Dos cosas le impidieron que saltara de inmediato a la garganta de Luce: el recuerdo del brigada y la angustia que sintió después, todos los días, que culminaba en el Pabellón X y la Hermana Langtry; y el agobiante deleite de un momento que iba a ser exquisito. Por eso, cuando Luce hizo su propuesta, Michael se aferró a su triturante control de sí mismo.

Luce parecía fornido, masculino, competente, pero Michael sabía que no tenía la rudeza, la experiencia o el ansia de matar. Y que detrás de su temeraria seguridad, de su insaciable hambre de torturar, se arrastraba un cobarde. Luce siempre pensaba que podía salirse con la suya con sus caprichos; que los hombres echaban una mirada a su tamaño, vislumbraban su malicia y perdían el valor. Pero Michael sabía que, en cuanto terminara la simulación, se derrumbaría. Y al adoptar una posición de ataque ponía en juego todo su futuro, pero ya eso no importaba. Iba a terminar con la simulación de Luce, pero cuando el maldito arrogante se derrumbara él lo mataría de todos modos. Matarlo por el puro placer de hacerlo.

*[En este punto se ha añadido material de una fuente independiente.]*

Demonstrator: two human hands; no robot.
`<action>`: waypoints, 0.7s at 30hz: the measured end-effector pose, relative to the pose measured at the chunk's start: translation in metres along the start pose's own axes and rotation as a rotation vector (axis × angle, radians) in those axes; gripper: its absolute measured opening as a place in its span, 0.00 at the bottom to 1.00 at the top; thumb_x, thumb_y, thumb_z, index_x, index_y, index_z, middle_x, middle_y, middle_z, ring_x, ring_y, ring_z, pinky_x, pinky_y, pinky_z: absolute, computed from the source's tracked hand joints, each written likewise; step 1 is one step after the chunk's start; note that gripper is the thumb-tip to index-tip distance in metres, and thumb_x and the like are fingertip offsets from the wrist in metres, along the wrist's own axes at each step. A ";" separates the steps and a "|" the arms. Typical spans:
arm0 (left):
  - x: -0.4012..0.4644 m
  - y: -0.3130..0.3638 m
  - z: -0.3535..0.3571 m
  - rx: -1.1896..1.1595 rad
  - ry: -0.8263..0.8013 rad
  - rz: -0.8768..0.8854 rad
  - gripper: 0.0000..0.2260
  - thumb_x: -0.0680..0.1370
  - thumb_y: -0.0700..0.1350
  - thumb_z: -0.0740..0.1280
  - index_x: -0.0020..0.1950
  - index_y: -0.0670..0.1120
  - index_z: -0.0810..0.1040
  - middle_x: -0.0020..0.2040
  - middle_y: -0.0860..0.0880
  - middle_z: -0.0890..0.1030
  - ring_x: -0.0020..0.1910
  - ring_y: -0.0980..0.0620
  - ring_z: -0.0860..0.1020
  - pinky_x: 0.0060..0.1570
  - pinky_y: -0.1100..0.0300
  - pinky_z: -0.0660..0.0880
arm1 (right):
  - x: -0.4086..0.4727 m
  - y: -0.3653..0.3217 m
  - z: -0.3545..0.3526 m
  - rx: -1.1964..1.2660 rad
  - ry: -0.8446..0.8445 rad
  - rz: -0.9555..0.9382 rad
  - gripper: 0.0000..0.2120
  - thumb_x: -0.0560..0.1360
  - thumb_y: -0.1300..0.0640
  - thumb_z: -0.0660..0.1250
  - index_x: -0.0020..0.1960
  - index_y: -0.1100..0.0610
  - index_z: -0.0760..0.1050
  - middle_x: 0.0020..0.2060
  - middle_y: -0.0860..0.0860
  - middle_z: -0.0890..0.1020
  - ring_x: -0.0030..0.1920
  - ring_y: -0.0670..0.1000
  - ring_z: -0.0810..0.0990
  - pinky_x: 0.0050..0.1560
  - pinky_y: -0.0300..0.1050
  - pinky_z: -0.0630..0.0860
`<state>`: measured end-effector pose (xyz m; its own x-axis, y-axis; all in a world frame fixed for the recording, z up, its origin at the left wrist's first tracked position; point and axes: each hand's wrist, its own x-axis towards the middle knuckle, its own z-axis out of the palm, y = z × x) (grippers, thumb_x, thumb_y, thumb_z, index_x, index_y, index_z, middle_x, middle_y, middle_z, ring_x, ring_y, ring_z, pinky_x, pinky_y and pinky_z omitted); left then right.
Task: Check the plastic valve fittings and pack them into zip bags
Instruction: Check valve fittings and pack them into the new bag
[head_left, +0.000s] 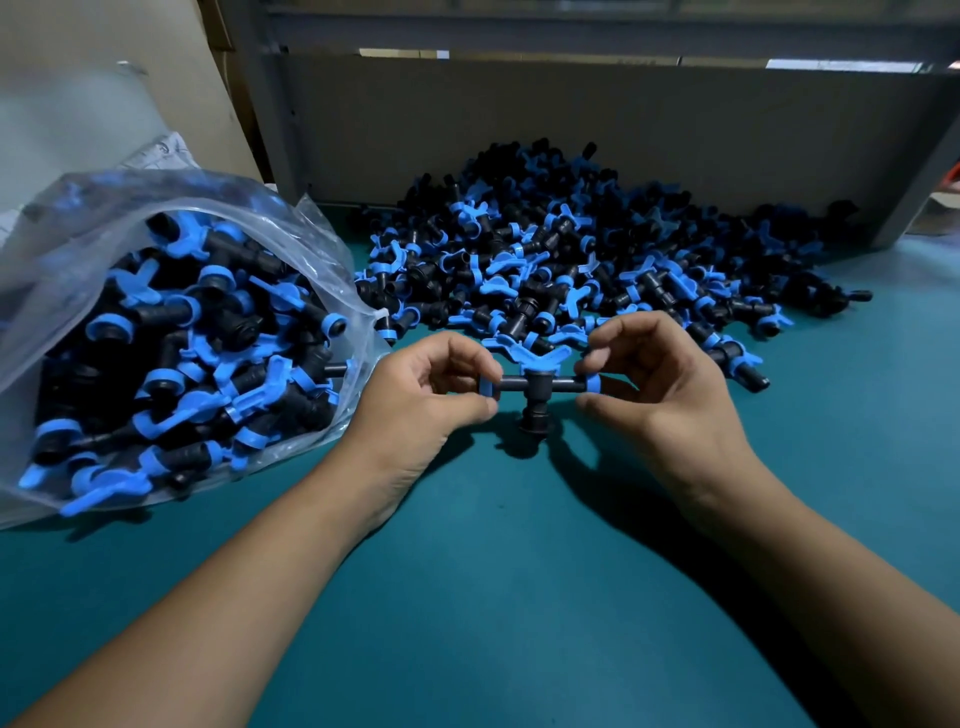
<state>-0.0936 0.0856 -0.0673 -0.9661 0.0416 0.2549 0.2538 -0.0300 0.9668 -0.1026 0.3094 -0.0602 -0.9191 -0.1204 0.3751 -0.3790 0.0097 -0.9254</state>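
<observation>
A black T-shaped valve fitting (536, 387) with a blue butterfly handle and blue end rings hangs just above the teal table. My left hand (434, 395) pinches its left end between thumb and fingers. My right hand (657, 379) pinches its right end the same way. Behind them lies a big loose pile of fittings (582, 254) of the same kind. To the left, a clear plastic bag (171, 338) lies on its side with its mouth towards my hands, holding several fittings.
The teal table (519, 597) stretches towards me in front of the hands. A grey metal frame and panel (519, 119) close off the back behind the pile. Cardboard and pale wrapping (78, 119) stand at the far left behind the bag.
</observation>
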 end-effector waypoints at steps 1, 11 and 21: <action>0.000 0.000 0.000 -0.038 -0.002 -0.017 0.13 0.70 0.32 0.75 0.44 0.50 0.84 0.43 0.48 0.82 0.42 0.49 0.79 0.45 0.57 0.78 | 0.000 -0.001 0.000 0.008 0.002 0.012 0.19 0.74 0.78 0.73 0.57 0.60 0.76 0.46 0.54 0.83 0.50 0.49 0.82 0.52 0.44 0.80; -0.005 -0.003 0.006 0.153 -0.038 -0.139 0.09 0.72 0.51 0.74 0.46 0.47 0.84 0.35 0.49 0.74 0.31 0.52 0.66 0.32 0.59 0.62 | 0.001 0.001 0.003 0.123 0.146 0.151 0.20 0.70 0.58 0.77 0.60 0.61 0.77 0.48 0.56 0.90 0.46 0.49 0.88 0.48 0.38 0.84; -0.071 0.031 -0.022 0.905 0.201 0.230 0.10 0.75 0.57 0.67 0.44 0.52 0.79 0.36 0.53 0.75 0.35 0.53 0.76 0.35 0.52 0.75 | -0.009 -0.004 0.017 0.098 -0.113 0.119 0.19 0.68 0.65 0.74 0.58 0.63 0.77 0.50 0.60 0.88 0.46 0.53 0.86 0.48 0.41 0.85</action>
<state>-0.0179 0.0593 -0.0557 -0.8567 -0.0436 0.5140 0.2979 0.7716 0.5621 -0.0908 0.2937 -0.0603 -0.9370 -0.2346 0.2590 -0.2507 -0.0651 -0.9659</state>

Dos veces destruido. Dos veces enfrentado a la verdad de que no era mejor que nadie, expuesto a matar; que también podía llegar a echar todo por la borda por la satisfacción de su lujuria. Era lujuria, siempre lo supo. Aprendió muchas cosas de sí mismo, y también aprendió a vivir con ellas. ¿Pero ésta? ¿Era esto lo que le había hecho callar su amor, en la oficina de la Hermana Langtry? Había brotado y se habría derramado. Y entonces sintió como una sombra, algo sin nombre y espantoso. Esto. Tenía que ser esto. Pensaba que era su carencia de méritos, su indignidad; pero ahora eso tenía nombre.

¡Gracias a Dios que ella había venido! ¿Pero cómo podía explicárselo?